Task statement >> Copy out the entire listing, keeping each line exactly as it is.

Stored data >>
===============

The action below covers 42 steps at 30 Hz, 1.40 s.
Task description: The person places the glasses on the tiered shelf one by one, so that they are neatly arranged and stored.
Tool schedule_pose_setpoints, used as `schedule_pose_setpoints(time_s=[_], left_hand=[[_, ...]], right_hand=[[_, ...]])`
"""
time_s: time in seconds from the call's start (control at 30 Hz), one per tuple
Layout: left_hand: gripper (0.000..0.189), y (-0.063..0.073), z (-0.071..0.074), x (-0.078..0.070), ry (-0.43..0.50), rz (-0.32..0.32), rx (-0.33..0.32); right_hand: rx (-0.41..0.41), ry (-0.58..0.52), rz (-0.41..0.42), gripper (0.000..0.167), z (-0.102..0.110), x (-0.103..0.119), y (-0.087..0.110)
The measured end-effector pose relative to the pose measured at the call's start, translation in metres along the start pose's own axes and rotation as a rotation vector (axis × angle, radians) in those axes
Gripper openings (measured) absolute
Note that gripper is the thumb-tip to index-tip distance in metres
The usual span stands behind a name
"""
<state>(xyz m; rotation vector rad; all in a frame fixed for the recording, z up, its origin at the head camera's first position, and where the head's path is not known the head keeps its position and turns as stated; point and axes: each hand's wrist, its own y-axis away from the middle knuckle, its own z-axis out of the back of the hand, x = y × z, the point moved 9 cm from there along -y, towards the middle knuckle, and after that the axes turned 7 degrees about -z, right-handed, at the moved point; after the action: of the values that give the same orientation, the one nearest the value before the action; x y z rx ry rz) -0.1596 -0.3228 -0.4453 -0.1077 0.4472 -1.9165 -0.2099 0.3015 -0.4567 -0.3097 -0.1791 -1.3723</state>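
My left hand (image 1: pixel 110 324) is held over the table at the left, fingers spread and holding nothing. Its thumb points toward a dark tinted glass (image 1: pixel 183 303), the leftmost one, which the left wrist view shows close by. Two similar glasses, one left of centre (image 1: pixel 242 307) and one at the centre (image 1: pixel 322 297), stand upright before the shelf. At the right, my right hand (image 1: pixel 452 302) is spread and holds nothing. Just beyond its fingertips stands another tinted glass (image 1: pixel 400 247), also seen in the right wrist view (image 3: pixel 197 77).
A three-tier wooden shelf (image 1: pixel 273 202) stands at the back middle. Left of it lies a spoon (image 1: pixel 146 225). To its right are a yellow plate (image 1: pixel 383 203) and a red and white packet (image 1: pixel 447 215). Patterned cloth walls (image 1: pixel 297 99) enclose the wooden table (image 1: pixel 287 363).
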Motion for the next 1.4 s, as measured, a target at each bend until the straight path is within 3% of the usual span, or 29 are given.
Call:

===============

Exercise answer >>
The action below covers 42 steps at 30 Hz, 1.40 s.
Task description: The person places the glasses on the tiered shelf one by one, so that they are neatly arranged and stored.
Tool schedule_pose_setpoints, used as `schedule_pose_setpoints(time_s=[_], left_hand=[[_, ...]], right_hand=[[_, ...]])`
"""
time_s: time in seconds from the call's start (control at 30 Hz), one per tuple
Layout: left_hand: gripper (0.000..0.189), y (-0.063..0.073), z (-0.071..0.074), x (-0.078..0.070), ry (-0.43..0.50), rz (-0.32..0.32), rx (-0.33..0.32); right_hand: rx (-0.41..0.41), ry (-0.58..0.52), rz (-0.41..0.42), gripper (0.000..0.167), z (-0.102..0.110), x (-0.103..0.119), y (-0.087..0.110)
The measured end-effector pose relative to the pose measured at the call's start, translation in metres along the start pose's own axes and rotation as a rotation vector (axis × angle, radians) in those axes
Gripper openings (measured) absolute
Note that gripper is the thumb-tip to index-tip distance in metres
The usual span stands behind a name
"""
<state>(xyz m; rotation vector rad; all in a frame fixed for the recording, z up, its origin at the head camera's first position, and where the head's path is not known the head keeps its position and turns as stated; point and axes: each hand's wrist, its own y-axis away from the middle knuckle, its own z-axis out of the back of the hand, x = y × z, the point moved 9 cm from there along -y, towards the middle knuckle, and after that the axes turned 7 degrees about -z, right-handed, at the moved point; after the action: of the values that give the same orientation, the one nearest the value before the action; x y z rx ry rz) -0.1596 -0.3228 -0.4453 -0.1077 0.4472 -1.9165 -0.2099 0.3015 -0.4567 -0.3097 -0.1791 -1.3723</state>
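My left hand (image 1: pixel 110 324) is held over the table at the left, fingers spread and holding nothing. Its thumb points toward a dark tinted glass (image 1: pixel 183 303), the leftmost one, which the left wrist view shows close by. Two similar glasses, one left of centre (image 1: pixel 242 307) and one at the centre (image 1: pixel 322 297), stand upright before the shelf. At the right, my right hand (image 1: pixel 452 302) is spread and holds nothing. Just beyond its fingertips stands another tinted glass (image 1: pixel 400 247), also seen in the right wrist view (image 3: pixel 197 77).
A three-tier wooden shelf (image 1: pixel 273 202) stands at the back middle. Left of it lies a spoon (image 1: pixel 146 225). To its right are a yellow plate (image 1: pixel 383 203) and a red and white packet (image 1: pixel 447 215). Patterned cloth walls (image 1: pixel 297 99) enclose the wooden table (image 1: pixel 287 363).
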Motion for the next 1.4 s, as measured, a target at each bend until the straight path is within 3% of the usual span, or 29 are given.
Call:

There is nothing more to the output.